I wasn’t. I hung up.

Here is my attempt to reverse engineer what happened. It was, I believe, a total coincidence that the moment I realised my mistake and was on the bank’s online chat was the moment Matt called. Everything that came after was planned. His goal throughout was to sound calm and professional, while making me increasingly flustered. So much so that I didn’t notice that he was “verifying” me more than I was verifying him.

He had my “security details” because — this was another Homer Simpson head slap moment — I’d autofilled my address on the “Royal Mail” page. Part of the verification involved me telling him my bank balance “to confirm it’s you”. So he knew how much I was good for.

There were nice touches too. He could ad-lib — telling me not to swear was genius. This man was clever. He had options in life, but the tragedy is he chose this. Ultimately though, in this instance, his labour was for naught. I didn’t click. Instead I rang Starling — the number of which he had spoofed — and it sorted it all. After seeing how it worked, it seems obviously laughable that the bank would use an approach like his.
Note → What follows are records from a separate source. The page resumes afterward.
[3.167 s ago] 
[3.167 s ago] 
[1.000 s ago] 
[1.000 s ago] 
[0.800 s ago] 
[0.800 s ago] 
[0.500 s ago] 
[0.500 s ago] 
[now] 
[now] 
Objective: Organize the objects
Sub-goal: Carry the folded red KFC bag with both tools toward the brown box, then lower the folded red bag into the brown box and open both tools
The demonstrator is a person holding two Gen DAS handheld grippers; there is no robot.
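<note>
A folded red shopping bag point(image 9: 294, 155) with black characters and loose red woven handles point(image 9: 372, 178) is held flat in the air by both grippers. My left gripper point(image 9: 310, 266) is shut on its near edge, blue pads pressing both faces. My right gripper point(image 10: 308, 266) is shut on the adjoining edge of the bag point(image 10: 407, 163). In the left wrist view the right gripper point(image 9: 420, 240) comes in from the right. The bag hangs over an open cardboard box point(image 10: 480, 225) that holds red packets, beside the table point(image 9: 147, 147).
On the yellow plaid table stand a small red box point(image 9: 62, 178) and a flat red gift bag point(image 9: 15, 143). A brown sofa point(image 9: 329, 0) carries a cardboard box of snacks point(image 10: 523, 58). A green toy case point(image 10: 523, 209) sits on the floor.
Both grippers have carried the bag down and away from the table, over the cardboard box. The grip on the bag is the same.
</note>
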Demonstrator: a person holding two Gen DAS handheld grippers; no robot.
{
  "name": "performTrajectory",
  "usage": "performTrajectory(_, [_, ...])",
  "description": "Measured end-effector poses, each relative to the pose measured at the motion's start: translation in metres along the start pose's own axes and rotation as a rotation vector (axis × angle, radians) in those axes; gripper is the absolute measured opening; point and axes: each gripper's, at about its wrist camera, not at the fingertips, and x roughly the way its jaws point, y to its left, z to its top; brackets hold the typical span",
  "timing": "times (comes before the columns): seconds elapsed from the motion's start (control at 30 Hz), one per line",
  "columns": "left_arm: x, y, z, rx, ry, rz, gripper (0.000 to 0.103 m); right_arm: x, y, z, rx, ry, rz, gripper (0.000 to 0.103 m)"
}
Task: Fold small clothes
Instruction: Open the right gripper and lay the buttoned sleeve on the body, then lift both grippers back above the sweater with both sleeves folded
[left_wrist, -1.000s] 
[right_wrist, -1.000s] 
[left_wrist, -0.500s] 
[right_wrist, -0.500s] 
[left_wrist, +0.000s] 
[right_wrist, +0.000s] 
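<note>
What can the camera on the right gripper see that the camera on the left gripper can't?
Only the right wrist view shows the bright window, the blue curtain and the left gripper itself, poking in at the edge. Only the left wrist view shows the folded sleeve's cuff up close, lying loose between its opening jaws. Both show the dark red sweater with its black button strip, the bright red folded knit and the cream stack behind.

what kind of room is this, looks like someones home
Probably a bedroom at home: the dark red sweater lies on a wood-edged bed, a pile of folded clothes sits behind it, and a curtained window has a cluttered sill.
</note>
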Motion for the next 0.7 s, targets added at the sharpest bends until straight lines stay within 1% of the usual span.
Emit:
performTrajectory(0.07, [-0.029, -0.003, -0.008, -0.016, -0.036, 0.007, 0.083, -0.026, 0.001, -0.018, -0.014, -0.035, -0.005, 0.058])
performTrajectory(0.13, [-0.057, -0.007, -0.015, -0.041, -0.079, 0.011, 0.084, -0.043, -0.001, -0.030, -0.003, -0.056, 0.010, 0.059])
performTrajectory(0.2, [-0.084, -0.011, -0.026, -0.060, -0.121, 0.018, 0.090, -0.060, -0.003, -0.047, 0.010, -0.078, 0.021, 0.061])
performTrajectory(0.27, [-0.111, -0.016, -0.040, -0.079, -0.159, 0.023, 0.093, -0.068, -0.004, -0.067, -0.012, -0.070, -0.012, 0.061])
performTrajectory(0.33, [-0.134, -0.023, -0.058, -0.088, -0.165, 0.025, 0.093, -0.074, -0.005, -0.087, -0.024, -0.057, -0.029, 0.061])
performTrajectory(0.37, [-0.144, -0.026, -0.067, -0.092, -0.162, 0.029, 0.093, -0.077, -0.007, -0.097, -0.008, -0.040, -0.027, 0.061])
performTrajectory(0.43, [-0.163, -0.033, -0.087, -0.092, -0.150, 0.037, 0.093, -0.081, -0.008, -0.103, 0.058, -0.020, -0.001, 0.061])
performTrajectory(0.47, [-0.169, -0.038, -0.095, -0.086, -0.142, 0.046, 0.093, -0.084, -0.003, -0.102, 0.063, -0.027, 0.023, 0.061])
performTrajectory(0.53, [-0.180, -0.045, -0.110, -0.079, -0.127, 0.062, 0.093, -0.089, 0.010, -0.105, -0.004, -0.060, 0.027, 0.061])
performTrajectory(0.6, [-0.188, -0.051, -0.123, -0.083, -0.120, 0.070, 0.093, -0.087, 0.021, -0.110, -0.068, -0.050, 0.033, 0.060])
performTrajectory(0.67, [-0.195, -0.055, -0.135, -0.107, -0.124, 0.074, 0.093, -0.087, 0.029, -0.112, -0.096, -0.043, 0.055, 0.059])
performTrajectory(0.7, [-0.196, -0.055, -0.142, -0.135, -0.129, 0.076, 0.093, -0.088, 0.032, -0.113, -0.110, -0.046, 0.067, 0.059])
So what is the moral of my tale? I wonder how I would react reading this about someone else. Probably I would find the mechanism intriguing. Maybe I would warn elderly neighbours. Smugly I wouldn’t consider it an issue for me though. And yet. In that moment, when I thought someone was in all my bank accounts, all my emails, thinking the whole office might have been compromised by my idiocy? Well, I can see why people may, in a moment of madness, click.